| PROBLEM DESCRIPTION |
Each entry in the listing below should be returned precisely as it is.

| RECORDS TO USE |
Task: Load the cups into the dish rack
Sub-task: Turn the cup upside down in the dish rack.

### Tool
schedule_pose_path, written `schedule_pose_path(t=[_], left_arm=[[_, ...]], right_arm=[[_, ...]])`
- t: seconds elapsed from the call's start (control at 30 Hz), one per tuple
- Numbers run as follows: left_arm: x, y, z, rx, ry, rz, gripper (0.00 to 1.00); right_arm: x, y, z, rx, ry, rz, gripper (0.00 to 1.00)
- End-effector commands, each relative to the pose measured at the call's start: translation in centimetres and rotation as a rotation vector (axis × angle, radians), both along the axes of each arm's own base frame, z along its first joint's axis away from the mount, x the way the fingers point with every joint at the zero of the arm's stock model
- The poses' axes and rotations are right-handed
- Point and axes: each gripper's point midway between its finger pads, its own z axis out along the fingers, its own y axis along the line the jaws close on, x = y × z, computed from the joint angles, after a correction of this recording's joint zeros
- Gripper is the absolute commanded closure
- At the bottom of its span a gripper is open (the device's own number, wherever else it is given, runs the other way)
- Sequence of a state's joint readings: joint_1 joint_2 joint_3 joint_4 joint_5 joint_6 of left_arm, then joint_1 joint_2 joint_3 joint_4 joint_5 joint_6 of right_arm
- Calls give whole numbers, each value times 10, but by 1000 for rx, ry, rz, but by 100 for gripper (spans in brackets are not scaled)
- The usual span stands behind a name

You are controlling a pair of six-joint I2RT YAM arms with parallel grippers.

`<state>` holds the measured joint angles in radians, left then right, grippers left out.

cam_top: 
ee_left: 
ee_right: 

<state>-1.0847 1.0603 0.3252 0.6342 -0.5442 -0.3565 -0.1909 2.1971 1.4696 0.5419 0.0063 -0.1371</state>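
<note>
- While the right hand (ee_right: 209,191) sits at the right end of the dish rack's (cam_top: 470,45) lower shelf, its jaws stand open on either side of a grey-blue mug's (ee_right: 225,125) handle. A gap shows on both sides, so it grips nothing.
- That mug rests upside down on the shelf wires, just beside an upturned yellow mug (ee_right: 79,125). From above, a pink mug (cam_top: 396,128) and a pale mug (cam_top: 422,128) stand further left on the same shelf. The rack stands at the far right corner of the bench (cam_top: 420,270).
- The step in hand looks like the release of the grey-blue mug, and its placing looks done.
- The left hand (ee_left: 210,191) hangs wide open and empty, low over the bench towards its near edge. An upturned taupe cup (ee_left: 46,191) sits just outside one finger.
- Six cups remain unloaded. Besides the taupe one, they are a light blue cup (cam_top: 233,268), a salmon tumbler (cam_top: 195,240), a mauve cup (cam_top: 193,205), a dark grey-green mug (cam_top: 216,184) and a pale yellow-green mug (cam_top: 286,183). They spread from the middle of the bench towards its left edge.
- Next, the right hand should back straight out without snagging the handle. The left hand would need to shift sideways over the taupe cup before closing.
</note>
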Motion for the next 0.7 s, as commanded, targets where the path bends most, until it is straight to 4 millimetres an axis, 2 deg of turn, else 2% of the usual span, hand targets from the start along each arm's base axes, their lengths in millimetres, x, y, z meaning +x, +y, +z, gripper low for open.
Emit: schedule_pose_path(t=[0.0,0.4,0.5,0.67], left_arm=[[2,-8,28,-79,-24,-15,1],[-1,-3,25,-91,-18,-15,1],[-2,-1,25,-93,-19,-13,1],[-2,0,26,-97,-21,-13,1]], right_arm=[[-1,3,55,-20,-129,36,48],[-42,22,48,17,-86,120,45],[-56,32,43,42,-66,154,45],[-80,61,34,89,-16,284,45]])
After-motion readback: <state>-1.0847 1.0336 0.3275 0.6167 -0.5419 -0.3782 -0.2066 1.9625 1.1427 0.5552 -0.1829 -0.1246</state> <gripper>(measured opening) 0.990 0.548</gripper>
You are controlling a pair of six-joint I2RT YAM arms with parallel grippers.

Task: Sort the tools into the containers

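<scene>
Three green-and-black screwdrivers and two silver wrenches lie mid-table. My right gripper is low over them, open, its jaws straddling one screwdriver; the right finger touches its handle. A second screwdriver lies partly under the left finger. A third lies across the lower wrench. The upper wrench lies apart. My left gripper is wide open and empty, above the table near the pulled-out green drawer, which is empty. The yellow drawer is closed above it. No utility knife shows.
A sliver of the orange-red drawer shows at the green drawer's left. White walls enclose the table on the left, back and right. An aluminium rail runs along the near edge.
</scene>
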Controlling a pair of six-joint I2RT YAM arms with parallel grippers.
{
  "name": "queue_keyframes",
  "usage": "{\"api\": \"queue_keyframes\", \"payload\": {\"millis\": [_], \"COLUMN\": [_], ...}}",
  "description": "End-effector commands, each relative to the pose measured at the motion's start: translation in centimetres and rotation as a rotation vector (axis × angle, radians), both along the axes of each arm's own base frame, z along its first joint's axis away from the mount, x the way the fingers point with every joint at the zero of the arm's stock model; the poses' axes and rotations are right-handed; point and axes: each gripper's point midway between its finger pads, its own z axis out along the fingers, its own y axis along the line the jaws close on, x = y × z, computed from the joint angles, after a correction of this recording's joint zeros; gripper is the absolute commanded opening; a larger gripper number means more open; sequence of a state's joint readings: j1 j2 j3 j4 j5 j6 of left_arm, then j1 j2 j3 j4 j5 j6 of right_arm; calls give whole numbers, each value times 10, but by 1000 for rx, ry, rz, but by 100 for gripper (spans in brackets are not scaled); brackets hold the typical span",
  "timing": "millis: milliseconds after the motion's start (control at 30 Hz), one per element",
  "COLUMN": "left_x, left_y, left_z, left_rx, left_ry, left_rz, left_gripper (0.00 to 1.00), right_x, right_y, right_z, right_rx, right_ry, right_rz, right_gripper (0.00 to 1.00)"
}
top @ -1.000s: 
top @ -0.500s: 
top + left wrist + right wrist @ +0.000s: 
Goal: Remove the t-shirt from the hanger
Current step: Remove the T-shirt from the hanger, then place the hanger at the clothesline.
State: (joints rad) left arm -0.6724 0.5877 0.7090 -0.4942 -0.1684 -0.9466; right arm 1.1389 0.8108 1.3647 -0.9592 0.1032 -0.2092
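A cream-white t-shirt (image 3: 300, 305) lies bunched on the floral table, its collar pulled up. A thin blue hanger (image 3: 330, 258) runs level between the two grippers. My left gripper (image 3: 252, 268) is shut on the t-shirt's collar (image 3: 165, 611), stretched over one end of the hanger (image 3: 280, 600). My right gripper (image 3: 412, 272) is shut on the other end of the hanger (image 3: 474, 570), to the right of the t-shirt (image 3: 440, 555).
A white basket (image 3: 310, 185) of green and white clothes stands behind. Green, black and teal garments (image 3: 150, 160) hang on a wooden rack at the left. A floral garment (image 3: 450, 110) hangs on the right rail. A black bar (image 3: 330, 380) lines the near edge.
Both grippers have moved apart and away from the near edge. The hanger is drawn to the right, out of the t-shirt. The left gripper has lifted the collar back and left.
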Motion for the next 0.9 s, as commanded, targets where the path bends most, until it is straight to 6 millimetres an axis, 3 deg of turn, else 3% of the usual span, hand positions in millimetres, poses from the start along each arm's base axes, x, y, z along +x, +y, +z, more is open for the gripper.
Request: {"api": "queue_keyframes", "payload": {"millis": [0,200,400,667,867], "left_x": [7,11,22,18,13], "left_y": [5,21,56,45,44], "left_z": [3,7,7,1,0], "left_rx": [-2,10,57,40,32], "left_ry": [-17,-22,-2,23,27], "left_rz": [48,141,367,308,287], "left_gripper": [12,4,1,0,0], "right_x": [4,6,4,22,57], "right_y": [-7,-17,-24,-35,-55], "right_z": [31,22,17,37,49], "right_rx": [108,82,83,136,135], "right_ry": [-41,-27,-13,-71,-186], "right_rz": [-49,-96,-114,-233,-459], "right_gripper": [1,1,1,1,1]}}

| RESPONSE TO THE EXERCISE |
Task: Load the cups into the dish rack
Sub-task: Turn the cup upside down in the dish rack.

### Tool
schedule_pose_path, written `schedule_pose_path(t=[_], left_arm=[[_, ...]], right_arm=[[_, ...]])`
- t: seconds elapsed from the call's start (control at 30 Hz), one per tuple
- Numbers run as follows: left_arm: x, y, z, rx, ry, rz, gripper (0.00 to 1.00); right_arm: x, y, z, rx, ry, rz, gripper (0.00 to 1.00)
- End-effector commands, each relative to the pose measured at the call's start: translation in centimetres and rotation as a rotation vector (axis × angle, radians), both along the axes of each arm's own base frame, z along its first joint's axis away from the mount, x the way the fingers point with every joint at the zero of the arm's stock model
- The poses' axes and rotations are right-handed
- Point and axes: each gripper's point midway between its finger pads, its own z axis out along the fingers, its own y axis along the line the jaws close on, x = y × z, computed from the joint angles, after a correction of this recording's joint zeros
- Gripper is the absolute commanded closure
- At the bottom of its span a gripper is open (the device's own number, wherever else it is given, runs the other way)
- Sequence of a state's joint readings: joint_1 joint_2 joint_3 joint_4 joint_5 joint_6 of left_arm, then joint_1 joint_2 joint_3 joint_4 joint_5 joint_6 of right_arm
- Calls give whole numbers, each value times 10, but by 1000 for rx, ry, rz, but by 100 for gripper (spans in brackets are not scaled)
- The usual span stands behind a name

You are controlling a pair of six-joint I2RT YAM arms with parallel grippers.

`<state>` holds the measured joint angles in radians, left then right, grippers left out.

cam_top: 
ee_left: 
ee_right: 

<state>-1.0847 1.0603 0.3252 0.6342 -0.5442 -0.3565 -0.1909 2.1971 1.4696 0.5419 0.0063 -0.1371</state>
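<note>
- While the right hand (ee_right: 209,191) sits at the right end of the dish rack's (cam_top: 470,45) lower shelf, its jaws stand open on either side of a grey-blue mug's (ee_right: 225,125) handle. A gap shows on both sides, so it grips nothing.
- That mug rests upside down on the shelf wires, just beside an upturned yellow mug (ee_right: 79,125). From above, a pink mug (cam_top: 396,128) and a pale mug (cam_top: 422,128) stand further left on the same shelf. The rack stands at the far right corner of the bench (cam_top: 420,270).
- The step in hand looks like the release of the grey-blue mug, and its placing looks done.
- The left hand (ee_left: 210,191) hangs wide open and empty, low over the bench towards its near edge. An upturned taupe cup (ee_left: 46,191) sits just outside one finger.
- Six cups remain unloaded. Besides the taupe one, they are a light blue cup (cam_top: 233,268), a salmon tumbler (cam_top: 195,240), a mauve cup (cam_top: 193,205), a dark grey-green mug (cam_top: 216,184) and a pale yellow-green mug (cam_top: 286,183). They spread from the middle of the bench towards its left edge.
- Next, the right hand should back straight out without snagging the handle. The left hand would need to shift sideways over the taupe cup before closing.
</note>
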Motion for the next 0.7 s, as commanded, targets where the path bends most, until it is straight to 4 millimetres an axis, 2 deg of turn, else 2% of the usual span, hand targets from the start along each arm's base axes, their lengths in millimetres, x, y, z meaning +x, +y, +z, gripper low for open.
Emit: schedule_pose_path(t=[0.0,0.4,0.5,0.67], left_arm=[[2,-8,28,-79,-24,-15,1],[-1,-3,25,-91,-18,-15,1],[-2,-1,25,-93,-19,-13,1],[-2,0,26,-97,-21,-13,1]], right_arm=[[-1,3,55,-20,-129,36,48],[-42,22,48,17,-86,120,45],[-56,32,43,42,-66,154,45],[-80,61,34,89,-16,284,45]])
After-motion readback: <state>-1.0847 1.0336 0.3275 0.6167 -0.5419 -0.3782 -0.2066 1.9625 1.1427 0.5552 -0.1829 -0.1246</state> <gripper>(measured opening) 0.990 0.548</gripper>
You are controlling a pair of six-joint I2RT YAM arms with parallel grippers.

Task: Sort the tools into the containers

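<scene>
Three green-and-black screwdrivers and two silver wrenches lie mid-table. My right gripper is low over them, open, its jaws straddling one screwdriver; the right finger touches its handle. A second screwdriver lies partly under the left finger. A third lies across the lower wrench. The upper wrench lies apart. My left gripper is wide open and empty, above the table near the pulled-out green drawer, which is empty. The yellow drawer is closed above it. No utility knife shows.
A sliver of the orange-red drawer shows at the green drawer's left. White walls enclose the table on the left, back and right. An aluminium rail runs along the near edge.
</scene>
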Controlling a pair of six-joint I2RT YAM arms with parallel grippers.
{
  "name": "queue_keyframes",
  "usage": "{\"api\": \"queue_keyframes\", \"payload\": {\"millis\": [_], \"COLUMN\": [_], ...}}",
  "description": "End-effector commands, each relative to the pose measured at the motion's start: translation in centimetres and rotation as a rotation vector (axis × angle, radians), both along the axes of each arm's own base frame, z along its first joint's axis away from the mount, x the way the fingers point with every joint at the zero of the arm's stock model; the poses' axes and rotations are right-handed; point and axes: each gripper's point midway between its finger pads, its own z axis out along the fingers, its own y axis along the line the jaws close on, x = y × z, computed from the joint angles, after a correction of this recording's joint zeros; gripper is the absolute commanded opening; a larger gripper number means more open; sequence of a state's joint readings: j1 j2 j3 j4 j5 j6 of left_arm, then j1 j2 j3 j4 j5 j6 of right_arm; calls give whole numbers, each value times 10, but by 1000 for rx, ry, rz, but by 100 for gripper (spans in brackets are not scaled); brackets hold the typical span",
  "timing": "millis: milliseconds after the motion's start (control at 30 Hz), one per element",
  "COLUMN": "left_x, left_y, left_z, left_rx, left_ry, left_rz, left_gripper (0.00 to 1.00), right_x, right_y, right_z, right_rx, right_ry, right_rz, right_gripper (0.00 to 1.00)"
}
top @ -1.000s: 
top @ -0.500s: 
top + left wrist + right wrist @ +0.000s: 
Goal: Remove the t-shirt from the hanger
Current step: Remove the T-shirt from the hanger, then place the hanger at the clothesline.
State: (joints rad) left arm -0.6724 0.5877 0.7090 -0.4942 -0.1684 -0.9466; right arm 1.1389 0.8108 1.3647 -0.9592 0.1032 -0.2092
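A cream-white t-shirt (image 3: 300, 305) lies bunched on the floral table, its collar pulled up. A thin blue hanger (image 3: 330, 258) runs level between the two grippers. My left gripper (image 3: 252, 268) is shut on the t-shirt's collar (image 3: 165, 611), stretched over one end of the hanger (image 3: 280, 600). My right gripper (image 3: 412, 272) is shut on the other end of the hanger (image 3: 474, 570), to the right of the t-shirt (image 3: 440, 555).
A white basket (image 3: 310, 185) of green and white clothes stands behind. Green, black and teal garments (image 3: 150, 160) hang on a wooden rack at the left. A floral garment (image 3: 450, 110) hangs on the right rail. A black bar (image 3: 330, 380) lines the near edge.
Both grippers have moved apart and away from the near edge. The hanger is drawn to the right, out of the t-shirt. The left gripper has lifted the collar back and left.
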Motion for the next 0.9 s, as commanded, targets where the path bends most, until it is straight to 6 millimetres an axis, 3 deg of turn, else 3% of the usual span, hand positions in millimetres, poses from the start along each arm's base axes, x, y, z along +x, +y, +z, more is open for the gripper.
Request: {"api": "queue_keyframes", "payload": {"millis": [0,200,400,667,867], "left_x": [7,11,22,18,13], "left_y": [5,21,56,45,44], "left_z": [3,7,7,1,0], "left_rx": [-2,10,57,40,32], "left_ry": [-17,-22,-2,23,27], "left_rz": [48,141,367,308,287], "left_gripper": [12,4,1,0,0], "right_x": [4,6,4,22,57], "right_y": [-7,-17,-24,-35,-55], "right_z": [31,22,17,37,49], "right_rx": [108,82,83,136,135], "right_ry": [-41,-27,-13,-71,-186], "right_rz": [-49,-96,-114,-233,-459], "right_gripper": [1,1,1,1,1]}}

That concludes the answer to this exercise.